Gertler, de son côté, a toujours plaidé pour une relation d’affaires conforme à la légalité et au bien commun. Devant l’arbitre, il a raconté comment il s’était insurgé contre les retards de paiement de ses partenaires qui menaçaient les salaires des mineurs congolais.
Victoire symbolique
Si la sentence prévoit le paiement d’environ 85 millions de dollars aux frères Gartner — un montant très inférieur à leurs prétentions initiales — Gertler a néanmoins introduit une procédure d’annulation. Mais pour l’opinion publique, le verdict le plus retentissant est ailleurs : il s’agit de la toute première décision juridique indépendante, rendue par une autorité judiciaire ayant eu accès à l’ensemble des preuves, qui blanchit formellement l’homme d’affaires de toute accusation de corruption.
À travers Bloomberg, c’est un média de stature mondiale qui reconnaît cette décision, et s’inscrit ainsi en rupture avec les attaques médiatiques lancinantes ayant ciblé Gertler depuis les années 2000.

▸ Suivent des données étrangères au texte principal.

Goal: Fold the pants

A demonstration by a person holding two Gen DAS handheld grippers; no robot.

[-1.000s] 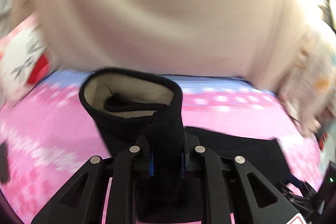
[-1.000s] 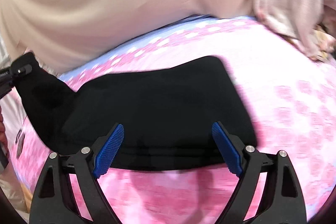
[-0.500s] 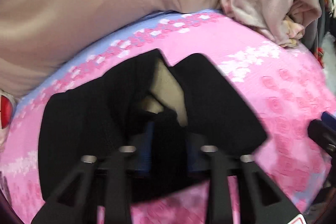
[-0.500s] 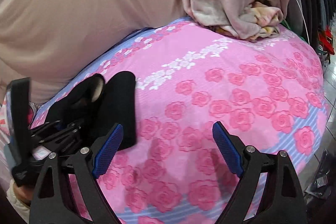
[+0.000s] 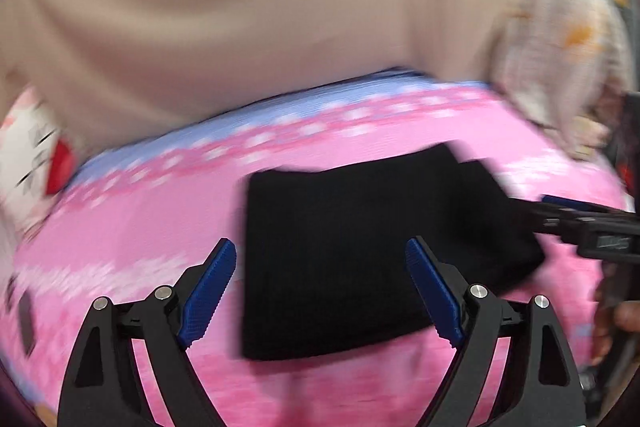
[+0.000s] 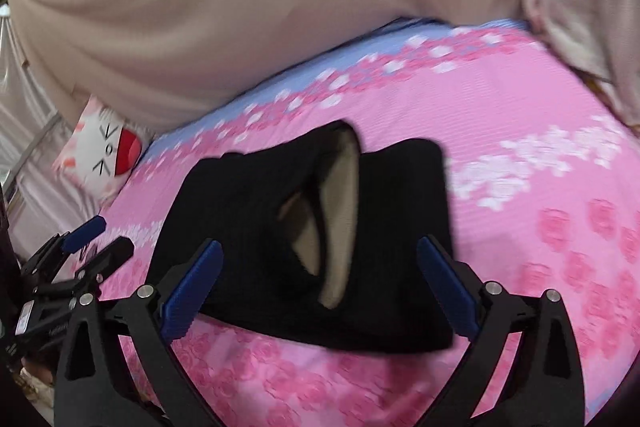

Un tournant dans la réputation du « financier du Congo »
Longtemps diabolisé comme l’archétype du prédateur des ressources africaines, Dan Gertler apparaît ici sous un jour radicalement différent. Celui d’un investisseur pionnier, à la fois pragmatique et soucieux d’inscrire ses affaires dans une logique de développement local. Ce retournement pourrait relancer ses perspectives internationales. Ces dernières années, l’homme d’affaires avait déjà cédé plusieurs actifs majeurs à l’État congolais, dans un processus salué par Kinshasa.
Il n’a pas commenté la publication de Bloomberg, mais les proches du milliardaire israélien évoquent un soulagement évident : « Pendant vingt ans, son nom a été sali. Aujourd’hui, les faits lui rendent justice. »
Une justice rendue… trop tard ?
Reste à savoir si cette décision suffira à inverser une réputation construite à coups d’enquêtes partiales, de sanctions américaines — certaines encore en vigueur — et de campagnes militantes. Pour ses partisans, cette sentence est un point de bascule : « Il n’y a pas eu corruption. Il y a eu des investissements, une vision et des engagements durables. »
Ce jugement éclaire la complexité. Dans le tumulte du Congo minier, où les intérêts stratégiques s’entrelacent avec les passions politiques, Dan Gertler apparaît désormais non plus comme un acteur suspect, mais comme un entrepreneur enfin entendu.